From left to right, Sydney McCoy and Rina G. Patel, from The Thinkers
The team at The Thinkers, led by Rina G. Patel (Gallatin ’20) and Sydney McCoy, seeks to create a coaching platform for NYC middle class parents of teens diagnosed with ADHD, through engaging easy-to-digest parents and family courses as well as creating an ongoing, parent-to-parent support community. Embracing the concept of specificity, the two founders approached the broad and deeply felt task of helping teens with ADHD, and narrowed their business proposition down to a very specific target problem and customer segments, tailoring specific services, key activities and resources. Their enthusiasm, together with their care for parent-child relationship, will surely bring The Thinkers towards bright horizons in its mission to help parents shape their kids into resilient, independent thinkers.

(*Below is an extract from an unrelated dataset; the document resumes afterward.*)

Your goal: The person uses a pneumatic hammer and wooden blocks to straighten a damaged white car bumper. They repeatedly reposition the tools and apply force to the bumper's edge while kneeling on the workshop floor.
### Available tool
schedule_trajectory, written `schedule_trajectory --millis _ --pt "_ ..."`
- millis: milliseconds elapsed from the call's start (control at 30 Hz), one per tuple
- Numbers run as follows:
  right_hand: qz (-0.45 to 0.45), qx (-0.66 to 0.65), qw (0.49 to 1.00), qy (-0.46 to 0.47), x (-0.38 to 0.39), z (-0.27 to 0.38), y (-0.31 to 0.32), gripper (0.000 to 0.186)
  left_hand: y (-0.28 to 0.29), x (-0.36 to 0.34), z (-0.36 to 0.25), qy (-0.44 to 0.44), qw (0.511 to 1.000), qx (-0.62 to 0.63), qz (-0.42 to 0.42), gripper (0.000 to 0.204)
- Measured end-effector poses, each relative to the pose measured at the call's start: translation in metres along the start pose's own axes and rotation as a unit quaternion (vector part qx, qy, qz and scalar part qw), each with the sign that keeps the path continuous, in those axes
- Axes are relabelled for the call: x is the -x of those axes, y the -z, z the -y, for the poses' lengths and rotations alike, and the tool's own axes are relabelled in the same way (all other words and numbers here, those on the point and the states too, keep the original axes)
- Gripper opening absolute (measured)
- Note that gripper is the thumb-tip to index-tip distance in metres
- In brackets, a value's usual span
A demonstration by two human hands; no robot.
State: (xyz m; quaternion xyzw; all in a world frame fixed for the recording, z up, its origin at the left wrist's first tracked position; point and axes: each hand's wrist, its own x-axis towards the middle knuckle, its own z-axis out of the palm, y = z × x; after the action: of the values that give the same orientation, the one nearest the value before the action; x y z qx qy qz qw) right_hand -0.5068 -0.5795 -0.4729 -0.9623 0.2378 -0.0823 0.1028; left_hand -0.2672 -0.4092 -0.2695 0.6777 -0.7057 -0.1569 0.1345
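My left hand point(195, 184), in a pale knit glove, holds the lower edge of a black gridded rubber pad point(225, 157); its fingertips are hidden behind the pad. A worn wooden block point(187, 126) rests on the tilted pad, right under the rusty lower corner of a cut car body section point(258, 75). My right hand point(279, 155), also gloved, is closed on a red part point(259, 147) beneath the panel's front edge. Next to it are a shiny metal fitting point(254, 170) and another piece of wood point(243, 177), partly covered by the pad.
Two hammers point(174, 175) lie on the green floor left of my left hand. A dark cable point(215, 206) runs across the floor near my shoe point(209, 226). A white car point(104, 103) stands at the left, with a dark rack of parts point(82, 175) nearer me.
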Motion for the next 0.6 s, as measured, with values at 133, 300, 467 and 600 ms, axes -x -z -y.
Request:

From left to right, Akash Yadav and Asnat Ghebremedhin, from Guava
Last but not least, is Guava, a “Know-Your-Customer” verification tool for consumer lending financial technology companies of developing countries. Asnat Ghebremedhin (CUSP ’20) and Akash Yadav (CUSP ’20) want to help Product Managers to de-risk and increase profitability of loans provided by their companies to under-documented people. Addressing an international market, Guava faced extra challenges in conducting their customer interviews, due to language barriers and time zone differences. This urge for adaptation impacted their business model, for which they explored tailored resources and channels to be used in the specific market areas of interest (i.e. India, Nigeria and Kenya). SMS-texts may not be that popular in the US anymore, but they may come still handy in business-to-consumer communication in developing countries.
In conclusion, the 2020 J-term Startup Sprint was full of brilliant ideas. Each one of the 11 participating startups delved into, expanded or completely reshaped their value propositions, but motivation and hard work is certainly what defined all their experiences. While there is still a lot of work to do, a bright future awaits these young entrepreneurs!